PROBLEM STATEMENT: Your task is to find every line of the data that holds the string "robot" and copy it.
** Opening RECORDED DATA block **
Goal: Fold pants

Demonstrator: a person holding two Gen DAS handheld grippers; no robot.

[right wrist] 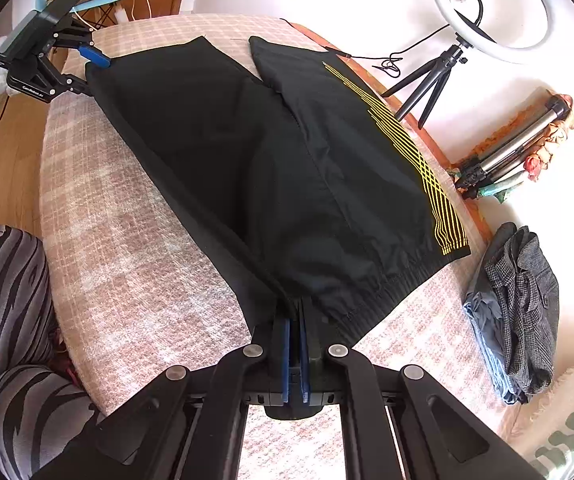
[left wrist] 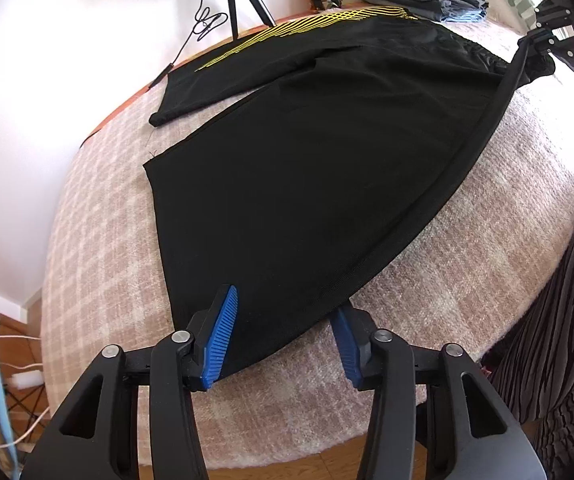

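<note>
Evidently, the black track pants (right wrist: 247, 168) were spread on the checked pink blanket (right wrist: 127, 240), the waistband corner pinched in the closed right gripper (right wrist: 295, 312) and the near leg's hem straddled by the left gripper (left wrist: 283, 320), jaws apart, presumably so that leg could be folded over.

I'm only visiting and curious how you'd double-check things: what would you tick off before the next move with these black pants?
1. Right claw shut on the waistband of the pants: ok.
2. Left claw pinching the leg hem: cannot tell; fabric lies between its fingers.
3. Near edge stretched between claws: ok.
4. Far leg with yellow stripes flat: ok.
5. Folded clothes clear of the pants: ok.
</note>
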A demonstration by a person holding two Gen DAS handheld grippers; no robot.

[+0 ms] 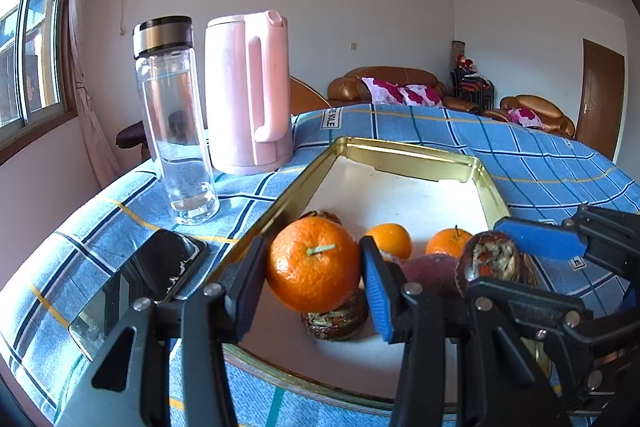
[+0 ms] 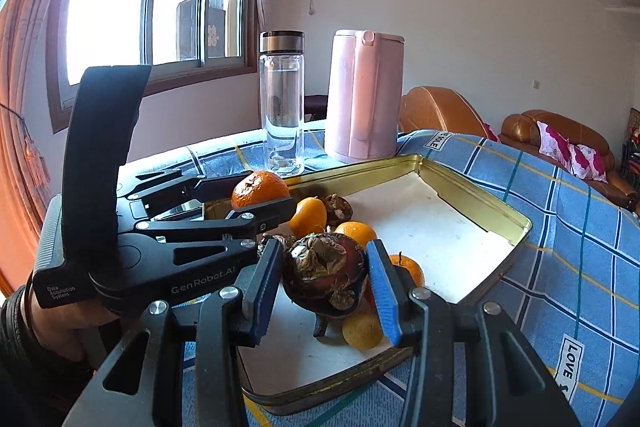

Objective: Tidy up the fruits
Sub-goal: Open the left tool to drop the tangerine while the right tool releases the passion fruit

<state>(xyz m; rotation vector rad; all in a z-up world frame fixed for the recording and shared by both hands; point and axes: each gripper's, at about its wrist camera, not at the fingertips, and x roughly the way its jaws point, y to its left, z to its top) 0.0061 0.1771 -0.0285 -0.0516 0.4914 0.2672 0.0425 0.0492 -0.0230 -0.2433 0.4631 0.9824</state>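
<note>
Round orange tangerine [image 1: 313,264] was clamped by left gripper [image 1: 314,279], dark brown mangosteen [image 2: 326,275] by right gripper [image 2: 325,285], over gold metal tray [image 1: 404,151]; clear glass bottle [image 1: 176,131], pink plastic kettle [image 1: 248,95] stood behind.

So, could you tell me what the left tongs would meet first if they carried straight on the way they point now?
Probably the small orange mandarin lying in the gold metal tray, just beyond the large orange mandarin that the left tongs hold; depth is unclear.
</note>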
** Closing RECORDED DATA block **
RESPONSE AREA:
Demonstrator: a person holding two Gen DAS handheld grippers; no robot.
A demonstration by a person holding two Gen DAS handheld grippers; no robot.

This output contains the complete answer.